Damit habe ich mich jetzt noch nie befasst.

In der Wirtschaft geben Sie die Richtung vor und fällen Entscheide. In der Politik müssen Sie sich seit 12 Jahren unterordnen. Wie geht das zusammen?
Als Unternehmer befasse ich mich logischerweise mit Fragen der Finanz- und Wirtschaftspolitik. Denken Sie nur an die bilateralen Verträge. Wie regeln wir die Wirtschaft mit der EU? Da habe ich klare Vorstellungen und bin bereit, im Notfall gegen eine Mehrheit meiner Partei meine Meinung zum Wohl des Landes, der Wirtschaft und ihrer Mitarbeiter zu verteidigen.

Ihre Partei torpediert aber die Personenfreizügigkeit und zeigt sich damit wirtschaftsfeindlich. Das kann Ihnen nicht gefallen.
Ich bin ganz klar der Meinung, dass wir mit den bilateralen Verträgen mit der EU das erreicht haben, was die Wirtschaft braucht. Das soll man auch nicht weiter ausbauen. Es wäre aber ein absoluter Fauxpas, die Bilateralen aufzukünden. Das würde den Druck auf eine EU-Mitgliedschaft drastisch erhöhen. Genau das wollen wir nicht. Aber nur weil es unterschiedliche Meinungen gibt, habe ich noch kein Problem. Das stärkt die Partei und die Fraktion eher.

Soll Christoph Blocher im Parlament wieder eine Rolle spielen?
Die Rolle, die er jetzt hat, ist sehr gut. Wir sind alle froh, dass wir ihn haben und dass er uns in strategischen Fragen unterstützt. Ob er wieder Nationalrat werden soll, muss er entscheiden.

Wir fragen aber Sie.
Ich kann damit gut leben.

Für wie gelungen halten Sie die SVP-Plakatkampagne gegen die Waffeninitiative?
Wenn man Kampagnen führt, um Abstimmungen zu gewinnen, muss man auf den Bauch zielen. Die einzige Partei, die das kann, ist die SVP. Wenn ich schaue, was zum Teil von der Economiesuisse kam: bei der Avanti-Initiative die Gartenschläuche, beim Umwandlungssatz der Geburtstagskuchen – das versteht doch kein Mensch. Nur mit Emotionen kann man einen Abstimmungskampf gewinnen.

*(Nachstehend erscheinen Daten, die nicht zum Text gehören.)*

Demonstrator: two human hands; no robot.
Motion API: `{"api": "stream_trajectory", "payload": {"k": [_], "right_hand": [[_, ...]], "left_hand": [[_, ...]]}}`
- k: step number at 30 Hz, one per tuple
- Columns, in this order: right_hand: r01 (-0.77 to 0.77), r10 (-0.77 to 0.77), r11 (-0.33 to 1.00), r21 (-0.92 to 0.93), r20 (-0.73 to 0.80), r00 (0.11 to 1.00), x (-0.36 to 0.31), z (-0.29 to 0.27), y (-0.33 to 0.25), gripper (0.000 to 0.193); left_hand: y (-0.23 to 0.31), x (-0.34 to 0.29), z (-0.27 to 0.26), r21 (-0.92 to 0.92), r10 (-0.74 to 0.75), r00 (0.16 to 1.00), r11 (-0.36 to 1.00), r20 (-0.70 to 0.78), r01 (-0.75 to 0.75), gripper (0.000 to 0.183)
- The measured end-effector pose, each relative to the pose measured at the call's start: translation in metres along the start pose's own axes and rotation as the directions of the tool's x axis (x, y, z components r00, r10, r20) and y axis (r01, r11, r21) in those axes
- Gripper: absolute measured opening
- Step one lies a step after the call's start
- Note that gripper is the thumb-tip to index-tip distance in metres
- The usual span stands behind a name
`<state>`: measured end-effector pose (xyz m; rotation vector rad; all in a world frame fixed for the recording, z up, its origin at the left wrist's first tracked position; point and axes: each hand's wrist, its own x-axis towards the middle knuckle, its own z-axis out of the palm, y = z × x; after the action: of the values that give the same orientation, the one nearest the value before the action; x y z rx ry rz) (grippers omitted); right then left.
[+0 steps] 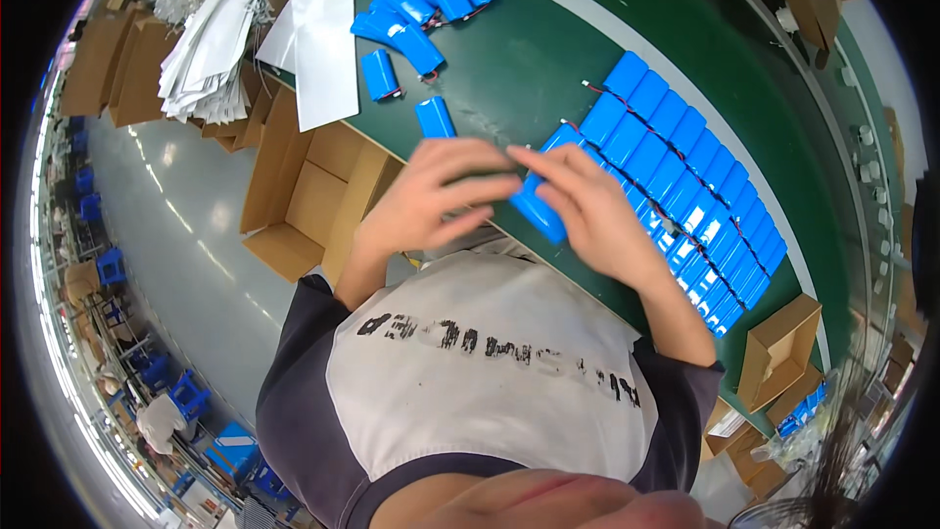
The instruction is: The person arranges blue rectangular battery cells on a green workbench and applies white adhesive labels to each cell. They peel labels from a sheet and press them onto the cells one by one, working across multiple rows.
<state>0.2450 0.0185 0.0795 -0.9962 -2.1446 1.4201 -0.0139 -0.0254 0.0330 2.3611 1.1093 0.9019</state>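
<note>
Blue pack (540, 214), one, on the green table (514, 64) under the right hand (592, 211) (left hand (441, 191) near, fingers loosely curled; whether either grips, cannot tell), presumably lightish, stiff, slick-wrapped, best taken by its long sides.

One wide fisheye view, from the left of two cameras worn side by side on a person's head, looks steeply down over the wearer's shirt (490, 353) at the bottom to a green table (529, 69) above. The left hand (446, 191) and right hand (587, 206) sit near the middle at close range, while the table runs slantwise from upper left to lower right and the grey floor (196, 196) spreads farther off at the left. A pale stripe (578, 5) on the table bows outward, and the corners are black.
</note>
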Motion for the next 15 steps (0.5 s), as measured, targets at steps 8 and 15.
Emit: {"api": "stream_trajectory", "payload": {"k": [8,15], "right_hand": [[-0.042,-0.016,0.981,-0.190,-0.295,0.955,0.084,-0.089,0.079,0.030],[-0.027,-0.059,0.991,-0.134,-0.598,0.799,0.119,-0.094,0.134,0.019]], "left_hand": [[-0.040,-0.003,0.006,0.334,-0.318,0.935,0.874,-0.158,0.354,0.057],[-0.046,0.073,0.013,-0.040,-0.132,0.989,0.991,-0.065,0.130,0.058]]}}
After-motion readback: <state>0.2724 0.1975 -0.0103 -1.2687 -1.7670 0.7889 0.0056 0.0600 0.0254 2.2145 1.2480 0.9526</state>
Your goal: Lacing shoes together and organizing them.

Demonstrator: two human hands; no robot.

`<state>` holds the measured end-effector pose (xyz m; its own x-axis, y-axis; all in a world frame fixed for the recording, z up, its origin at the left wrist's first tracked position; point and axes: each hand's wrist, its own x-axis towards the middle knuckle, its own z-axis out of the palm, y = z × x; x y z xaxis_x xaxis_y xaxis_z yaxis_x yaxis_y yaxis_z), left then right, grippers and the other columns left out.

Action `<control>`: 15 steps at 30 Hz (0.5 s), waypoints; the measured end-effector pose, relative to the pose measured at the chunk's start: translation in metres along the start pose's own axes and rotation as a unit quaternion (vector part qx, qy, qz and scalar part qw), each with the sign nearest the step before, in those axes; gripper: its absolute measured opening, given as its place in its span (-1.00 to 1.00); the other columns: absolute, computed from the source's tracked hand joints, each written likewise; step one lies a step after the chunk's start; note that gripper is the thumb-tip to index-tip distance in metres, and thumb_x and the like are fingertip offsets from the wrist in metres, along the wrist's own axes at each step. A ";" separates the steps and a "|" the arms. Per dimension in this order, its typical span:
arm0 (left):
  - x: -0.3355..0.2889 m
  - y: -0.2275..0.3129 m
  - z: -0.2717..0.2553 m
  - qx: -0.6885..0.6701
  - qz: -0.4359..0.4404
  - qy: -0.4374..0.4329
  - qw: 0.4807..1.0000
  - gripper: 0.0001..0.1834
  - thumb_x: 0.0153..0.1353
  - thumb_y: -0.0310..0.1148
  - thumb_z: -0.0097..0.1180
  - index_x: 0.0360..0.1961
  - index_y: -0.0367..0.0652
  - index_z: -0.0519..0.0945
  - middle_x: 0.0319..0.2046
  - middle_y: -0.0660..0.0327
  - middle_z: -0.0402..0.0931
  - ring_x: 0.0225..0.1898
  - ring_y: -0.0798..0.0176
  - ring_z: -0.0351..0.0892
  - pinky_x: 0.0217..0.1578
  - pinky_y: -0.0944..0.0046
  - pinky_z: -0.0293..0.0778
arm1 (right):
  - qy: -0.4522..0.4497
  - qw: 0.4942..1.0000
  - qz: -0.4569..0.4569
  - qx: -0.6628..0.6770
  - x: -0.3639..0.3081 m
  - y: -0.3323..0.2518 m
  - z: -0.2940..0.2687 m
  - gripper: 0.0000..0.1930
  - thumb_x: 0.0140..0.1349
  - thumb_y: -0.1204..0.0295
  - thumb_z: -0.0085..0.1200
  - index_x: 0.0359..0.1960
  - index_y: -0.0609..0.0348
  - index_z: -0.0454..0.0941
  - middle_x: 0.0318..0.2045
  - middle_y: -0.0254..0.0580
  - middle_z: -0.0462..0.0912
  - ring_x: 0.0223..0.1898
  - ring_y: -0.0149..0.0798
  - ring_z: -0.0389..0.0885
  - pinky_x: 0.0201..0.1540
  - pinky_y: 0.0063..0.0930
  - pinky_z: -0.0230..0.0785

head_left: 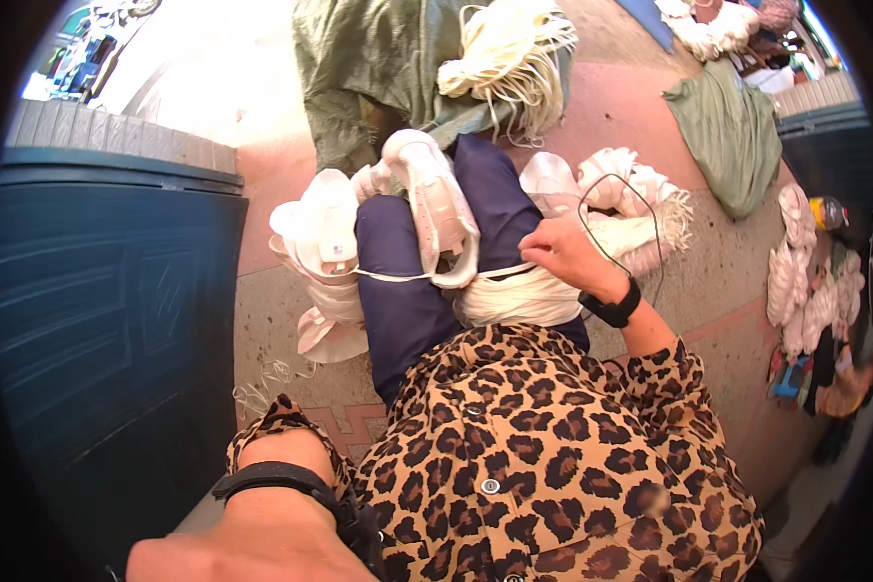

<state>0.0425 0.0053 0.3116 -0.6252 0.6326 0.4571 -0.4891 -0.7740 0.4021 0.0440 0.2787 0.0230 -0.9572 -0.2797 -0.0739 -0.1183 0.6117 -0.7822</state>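
A pale pink and white shoe upper (440, 209) lies between my knees, its opening towards me. My right hand (567, 254) is just right of it, thumb and forefinger pinched on a thin white shoelace (502, 272) that runs by the shoe's near end. The lace also shows across my left thigh. A thick bundle of cream shoelaces (529, 299) rests on my lap below the right hand. My left hand (247, 543) is raised close at the lower left; its fingers are cut off by the frame edge, so what it holds is hidden.
Stacked white shoe uppers (327, 228) stand by my left leg, more uppers (623, 175) by my right. Ahead, cream laces (514, 58) lie on a green sack (378, 58). A dark wire (657, 228) loops beside my right wrist. A blue door (116, 310) is left; another person (844, 388) sits far right.
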 end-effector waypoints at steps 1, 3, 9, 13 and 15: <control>0.003 -0.005 -0.001 0.000 0.003 -0.007 1.000 -0.88 0.04 -0.63 0.00 -0.61 -0.30 0.43 -0.80 0.15 0.24 -0.75 0.26 0.27 0.07 -0.13 0.39 | -0.011 1.000 -0.014 -0.011 -0.004 0.003 0.004 -0.89 -0.01 0.40 0.15 -0.46 0.15 0.60 -0.50 -0.19 0.48 -0.30 -0.08 0.45 -0.20 -0.28 0.32; 0.010 -0.014 0.004 0.029 0.018 0.025 0.999 -0.88 0.03 -0.64 -0.01 -0.61 -0.28 0.42 -0.79 0.16 0.25 -0.75 0.27 0.27 0.06 -0.13 0.40 | -0.033 0.993 -0.054 -0.102 -0.007 0.008 0.014 -0.88 -0.02 0.36 0.16 -0.43 0.07 0.62 -0.43 -0.25 0.47 -0.23 -0.16 0.43 -0.18 -0.32 0.30; 0.021 -0.012 -0.005 0.006 -0.024 -0.074 0.997 -0.87 0.03 -0.65 -0.03 -0.61 -0.26 0.44 -0.77 0.16 0.27 -0.74 0.25 0.29 0.04 -0.11 0.42 | -0.099 0.963 -0.085 -0.236 0.002 0.001 0.029 -0.93 -0.01 0.38 0.14 -0.50 0.04 0.57 -0.39 -0.31 0.47 -0.21 -0.24 0.40 -0.20 -0.36 0.22; 0.016 -0.004 -0.070 0.177 -0.144 -0.255 0.940 -0.91 0.05 -0.51 0.00 -0.54 -0.29 0.46 -0.61 0.07 0.44 -0.61 0.18 0.41 -0.48 0.09 0.39 | -0.028 0.998 -0.040 0.048 0.014 -0.023 0.008 -0.93 0.12 0.47 0.06 -0.43 0.19 0.49 -0.51 -0.26 0.50 -0.40 -0.31 0.48 -0.35 -0.43 0.29; -0.003 -0.032 -0.094 0.527 -0.153 0.020 0.836 -0.52 0.03 -0.32 0.22 -0.03 -0.32 0.46 -0.19 0.01 0.54 -0.13 0.05 0.55 0.00 0.17 0.39 | -0.046 0.986 -0.022 0.157 0.017 -0.042 -0.007 -0.93 0.19 0.52 0.01 -0.38 0.28 0.43 -0.61 -0.20 0.48 -0.56 -0.39 0.45 -0.48 -0.53 0.29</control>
<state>0.0030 0.0257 0.2230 -0.5987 0.7788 0.1870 0.1648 -0.1087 0.9803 0.0306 0.2531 0.0592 -0.9235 -0.3752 -0.0799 -0.0580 0.3426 -0.9377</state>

Das tut auch Ihr Bundesrat Ueli Maurer, indem er sagt, Frauen verstünden nichts von Waffen oder sie seien komisch. Finden Sie das auch?
Es gibt sicher komische Frauen, aber ich würde nie im Grundsatz so etwas sagen. Ich habe keine Probleme mit den Frauen, schon gar nicht mit meiner eigenen.

Ihre Frau Daniela ist ebenfalls eine erfolgreiche Unternehmerin. Was kann Sie besser als Sie?
Sicher Auto fahren.

Und im unternehmerischen Bereich?
Sie ist vielleicht in gewissen Dingen härter als ich. Sie verfolgt ihre Ziele sehr konsequent. Ich lege da teilweise schon eine Altersmilde an den Tag. Sie macht das verdammt gut. Es ist für eine Frau nicht einfach, sich im Baugewerbe durchzuschlagen. Sie fährt in der Regel um halb sechs Uhr zur Arbeit. Ich bin sehr stolz auf sie.

Wann wird man Sie mit dem Golfschläger sehen?
Nie. Das ist mir zu langweilig. Ich hätte die Geduld nicht. Wenn ich Sport mache, muss ich meine körperlichen Grenzen spüren.